A lot of people who are thinking about getting into vermicomposting wonder (understandably) what quantity of worms they should start with. There are plenty of recommendations out there but really, no one suggestion is necessarily better than the next. As such, I thought this might make for a good topic of discussion.

In a nutshell (and in my humble opinion), the quantity of worms you start with entirely depends on what you are trying to do, and how quickly you are trying to do it. I’ll be honest – I used to wholeheartedly subscribe to the idea that worms should be allowed to “grow into their system”. In other words, you start a bin with relatively low densities of worms (less than the standard ‘1 lb per square foot’ recommendation), and simply allow the worm population to gradually increase over time, presumably reaching a ‘carrying capacity’ for the given system at some point.

I definitely still see value in this approach, but now that I have my own worm business and have played around with dense concentrations of worms, I’ve come to recognize the composting power of putting a LOT of worms in a relatively small system!
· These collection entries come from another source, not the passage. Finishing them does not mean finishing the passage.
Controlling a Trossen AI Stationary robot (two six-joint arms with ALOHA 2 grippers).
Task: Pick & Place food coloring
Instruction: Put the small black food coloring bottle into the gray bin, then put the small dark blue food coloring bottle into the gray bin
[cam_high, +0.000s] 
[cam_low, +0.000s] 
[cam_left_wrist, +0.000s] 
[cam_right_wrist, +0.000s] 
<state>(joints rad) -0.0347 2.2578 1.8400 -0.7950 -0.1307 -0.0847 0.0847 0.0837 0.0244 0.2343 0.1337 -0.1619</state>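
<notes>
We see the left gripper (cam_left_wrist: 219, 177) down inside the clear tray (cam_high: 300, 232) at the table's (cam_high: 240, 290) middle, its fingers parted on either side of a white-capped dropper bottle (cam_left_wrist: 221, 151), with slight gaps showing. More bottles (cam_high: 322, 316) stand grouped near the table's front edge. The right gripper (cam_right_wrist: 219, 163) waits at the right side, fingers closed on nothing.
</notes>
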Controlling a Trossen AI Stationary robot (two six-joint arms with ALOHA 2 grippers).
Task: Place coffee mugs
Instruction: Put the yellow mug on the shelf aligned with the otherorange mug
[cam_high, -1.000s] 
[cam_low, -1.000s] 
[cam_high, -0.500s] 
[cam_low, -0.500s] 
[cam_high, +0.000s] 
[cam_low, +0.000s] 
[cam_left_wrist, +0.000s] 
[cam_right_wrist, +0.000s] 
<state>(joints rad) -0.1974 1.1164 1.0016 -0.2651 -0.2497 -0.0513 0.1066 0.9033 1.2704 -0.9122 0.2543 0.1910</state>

You may recall the post I wrote after putting 5 lbs of worms in a “holding bin” for a couple weeks while I was away this past Spring (see “5 lbs of Red Worms – WOW!”). When I arrived back home I couldn’t believe how thoroughly they had processed the upper levels of bedding and food waste. I also couldn’t get over the number of cocoons I found.

For anyone interested in building a large population for their own use or to sell, this is definitely something to consider. I ended up harvesting a large proportion of the worms in the ‘holding system’, but it is now crawling with countless juvenile worms that hatched out from all those cocoons. I suspect that keeping worms so densely packed not only increases the opportunity for mating (they certainly don’t need to look far for a partner), but it also triggers the breeding urge to help protect against the possibility of a population crash (something that might occur in a ‘wild’ population). If you set up a series of identical bins and then simply moved most of your adult population from one bin to the next – leaving them to sit for a couple weeks in each – you could potentially end up with a serious worm nursery (good thing they don’t need diaper changes – haha), while still maitaining a large proportion of your original stock.
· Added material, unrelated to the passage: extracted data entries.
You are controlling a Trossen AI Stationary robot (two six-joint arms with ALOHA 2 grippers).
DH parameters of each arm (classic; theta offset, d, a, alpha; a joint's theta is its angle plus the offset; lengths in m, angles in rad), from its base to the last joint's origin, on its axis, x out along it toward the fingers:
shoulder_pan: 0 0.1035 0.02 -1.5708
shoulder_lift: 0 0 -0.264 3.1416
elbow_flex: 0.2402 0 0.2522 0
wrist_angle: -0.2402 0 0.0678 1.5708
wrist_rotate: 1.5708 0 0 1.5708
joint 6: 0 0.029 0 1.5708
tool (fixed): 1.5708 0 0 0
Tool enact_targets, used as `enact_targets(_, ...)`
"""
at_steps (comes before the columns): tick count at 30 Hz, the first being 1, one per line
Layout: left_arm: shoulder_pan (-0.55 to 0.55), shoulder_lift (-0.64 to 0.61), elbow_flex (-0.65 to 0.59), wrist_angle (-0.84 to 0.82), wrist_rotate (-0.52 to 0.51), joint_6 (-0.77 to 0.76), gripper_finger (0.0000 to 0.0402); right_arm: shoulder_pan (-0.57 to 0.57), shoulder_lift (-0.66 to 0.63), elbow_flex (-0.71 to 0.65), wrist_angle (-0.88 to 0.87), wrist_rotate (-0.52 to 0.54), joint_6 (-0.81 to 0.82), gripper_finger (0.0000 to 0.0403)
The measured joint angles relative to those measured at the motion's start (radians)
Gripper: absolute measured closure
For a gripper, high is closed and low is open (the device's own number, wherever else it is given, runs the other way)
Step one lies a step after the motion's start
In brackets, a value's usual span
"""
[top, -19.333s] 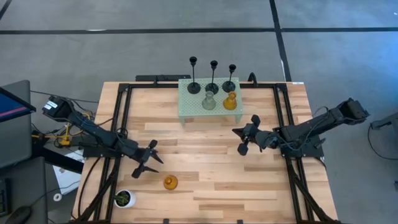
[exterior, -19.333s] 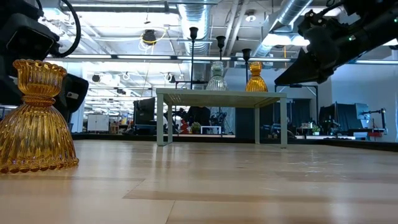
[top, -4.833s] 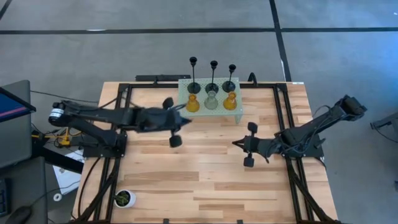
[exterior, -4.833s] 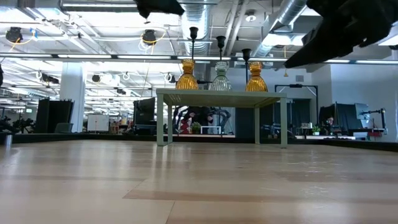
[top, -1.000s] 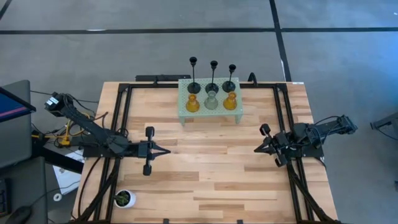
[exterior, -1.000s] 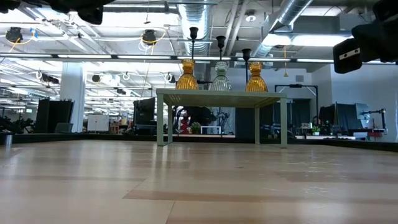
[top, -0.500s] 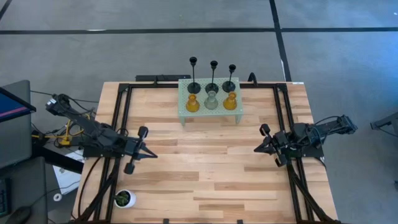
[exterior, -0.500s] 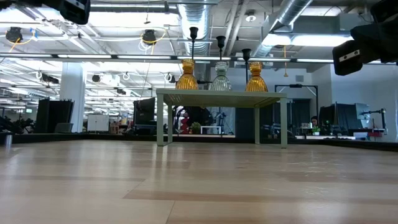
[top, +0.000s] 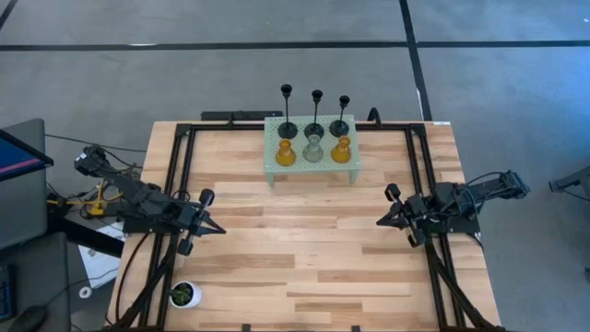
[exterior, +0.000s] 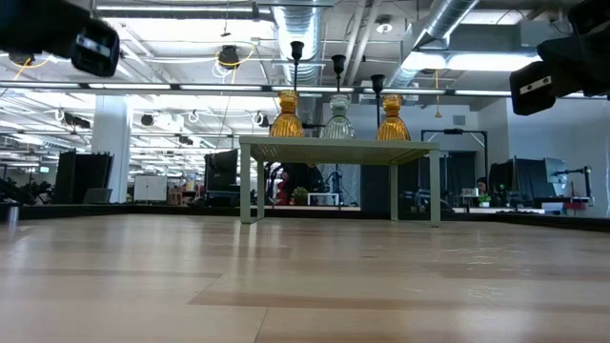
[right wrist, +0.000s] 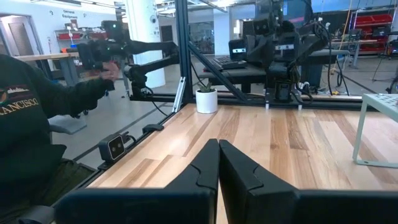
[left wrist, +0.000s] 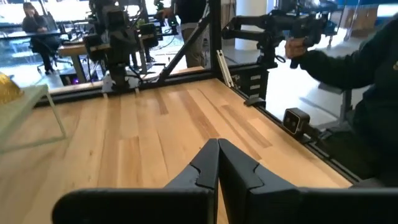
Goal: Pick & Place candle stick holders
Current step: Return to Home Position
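Observation:
All six candle stick holders stand on the pale green perforated stand at the table's far middle. Three black thin-stemmed ones stand in the back row. Two amber ones and a pale grey one stand in the front row. My left gripper is shut and empty at the table's left side. My right gripper is shut and empty at the right side. Both are far from the stand.
A small white pot with a green plant stands at the table's near left corner. A black frame runs along the table's edges. A person sits beyond the table's near edge. Bare wood lies between the arms.
My left gripper has drawn back toward the table's left edge, staying shut. My right arm has kept still.

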Motion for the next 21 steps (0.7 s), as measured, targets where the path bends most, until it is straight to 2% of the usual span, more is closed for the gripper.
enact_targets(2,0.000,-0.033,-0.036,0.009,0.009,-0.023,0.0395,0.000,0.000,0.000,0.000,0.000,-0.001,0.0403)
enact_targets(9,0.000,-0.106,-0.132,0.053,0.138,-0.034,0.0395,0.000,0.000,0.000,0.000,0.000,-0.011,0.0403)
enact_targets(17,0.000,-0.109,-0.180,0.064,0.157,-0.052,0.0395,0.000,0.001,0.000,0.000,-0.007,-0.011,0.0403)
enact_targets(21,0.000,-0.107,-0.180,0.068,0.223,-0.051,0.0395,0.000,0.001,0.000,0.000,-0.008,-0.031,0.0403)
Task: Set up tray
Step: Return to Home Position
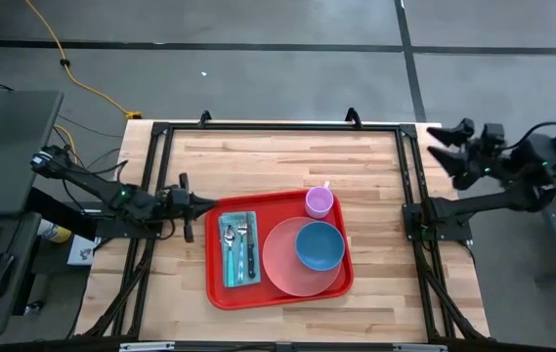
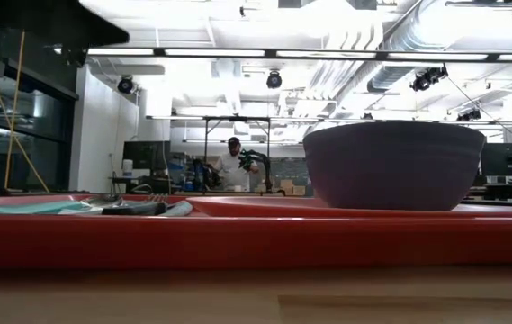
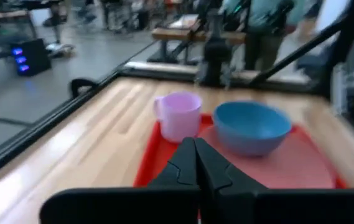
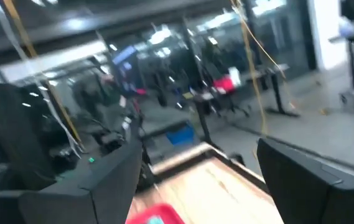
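The large red rectangular plastic tray (image 1: 276,207) lies in the middle of the pale wooden slatted table (image 1: 258,156), and by our reading it is fully laid. What remains is taking the arms home.

The left gripper (image 1: 188,207) hangs low, just beside the tray's left rim. In its wrist view its fingers (image 3: 180,168) are pressed together and hold nothing. We judge it should lift first and then draw back leftward, away from the rim, so that nothing nudges the tray or the setting on it. It should never sweep across the tray.

The right gripper (image 1: 446,149) is out past the table's right edge, well apart from the tray, with its jaws spread wide and empty. It has a free path, so we need only fold it back gently.

On the tray we count:
- one small teal cloth napkin (image 1: 231,277) at the left;
- cutlery (image 1: 241,244) lying lengthwise on the napkin, at least two pieces and perhaps three, though we cannot settle which;
- one round pink plate (image 1: 278,259) on the right half of the tray;
- one blue round bowl (image 1: 319,244) sitting on the plate;
- one small lilac handled cup (image 1: 319,202) at the far edge, just beside the bowl.

In the low view we see one person (image 2: 233,162) far off in the room behind.
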Tool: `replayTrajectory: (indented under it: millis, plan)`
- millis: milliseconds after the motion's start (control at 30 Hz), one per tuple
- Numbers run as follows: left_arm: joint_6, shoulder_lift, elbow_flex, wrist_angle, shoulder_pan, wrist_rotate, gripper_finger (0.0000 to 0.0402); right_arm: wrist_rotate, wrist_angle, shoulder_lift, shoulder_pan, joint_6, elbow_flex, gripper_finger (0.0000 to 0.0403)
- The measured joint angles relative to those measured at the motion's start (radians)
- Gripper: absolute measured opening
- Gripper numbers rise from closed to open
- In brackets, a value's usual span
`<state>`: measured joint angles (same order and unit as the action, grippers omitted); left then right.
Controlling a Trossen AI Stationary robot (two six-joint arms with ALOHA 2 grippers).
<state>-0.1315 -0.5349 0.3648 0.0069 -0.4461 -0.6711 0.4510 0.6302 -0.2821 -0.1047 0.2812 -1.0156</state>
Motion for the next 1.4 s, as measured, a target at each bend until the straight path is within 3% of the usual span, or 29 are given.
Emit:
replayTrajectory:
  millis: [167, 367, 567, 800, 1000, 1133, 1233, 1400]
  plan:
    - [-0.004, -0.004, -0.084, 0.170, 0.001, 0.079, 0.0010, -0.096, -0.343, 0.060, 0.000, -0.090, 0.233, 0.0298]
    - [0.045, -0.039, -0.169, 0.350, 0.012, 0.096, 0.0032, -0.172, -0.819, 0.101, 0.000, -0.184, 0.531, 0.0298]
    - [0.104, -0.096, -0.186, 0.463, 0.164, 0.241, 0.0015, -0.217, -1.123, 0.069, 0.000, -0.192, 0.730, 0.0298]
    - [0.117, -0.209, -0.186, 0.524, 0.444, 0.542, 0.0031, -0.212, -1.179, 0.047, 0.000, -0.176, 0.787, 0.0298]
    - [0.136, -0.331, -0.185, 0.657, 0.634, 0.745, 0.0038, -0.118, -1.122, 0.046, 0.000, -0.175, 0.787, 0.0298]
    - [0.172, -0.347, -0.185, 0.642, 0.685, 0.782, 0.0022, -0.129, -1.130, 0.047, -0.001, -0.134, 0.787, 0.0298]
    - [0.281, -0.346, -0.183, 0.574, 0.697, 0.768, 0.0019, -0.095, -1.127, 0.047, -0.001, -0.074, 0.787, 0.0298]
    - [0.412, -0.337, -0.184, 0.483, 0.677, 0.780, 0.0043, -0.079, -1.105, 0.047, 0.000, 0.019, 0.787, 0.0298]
Anyway, I’m kinda going off on a tangent here…

Back to the topic of ‘more vs less’. Let’s look at a breakdown of the advantages/disadvantages of starting with more worms.


  • Greatly increased processing power – more waste materials can be added, and less lag time between feedings
  • Less issue with ‘pest’ organisms since they are generally being outcompeted by the worms
  • Less chance of odours developing since the worms are actively aerating and consuming material – also less chance of poor conditions developing in general (for the same reason)
  • Finished castings produced more quickly
  • Great way to build up a larger worm population

  • Costs more money initially
  • Much more important to provide excellent habitat for worms
  • If something goes wrong, it goes wrong in a BIG way
  • Potentially more tendency for worms to roam (but again comes back to importance of excellent habitat)

As I’ve discovered many times myself, when you start small there is a much greater chance that other worm bin inhabitants will become ‘major players’ in the system, thus potentially limiting the upper size limit of the worm population. It can also be frustrating for a newcomer to sit and wait for their worms to get settled in and then grow in numbers before being able to REALLY witness the true power of vermicomposting. Don’t get me wrong – this approach may be perfect for some.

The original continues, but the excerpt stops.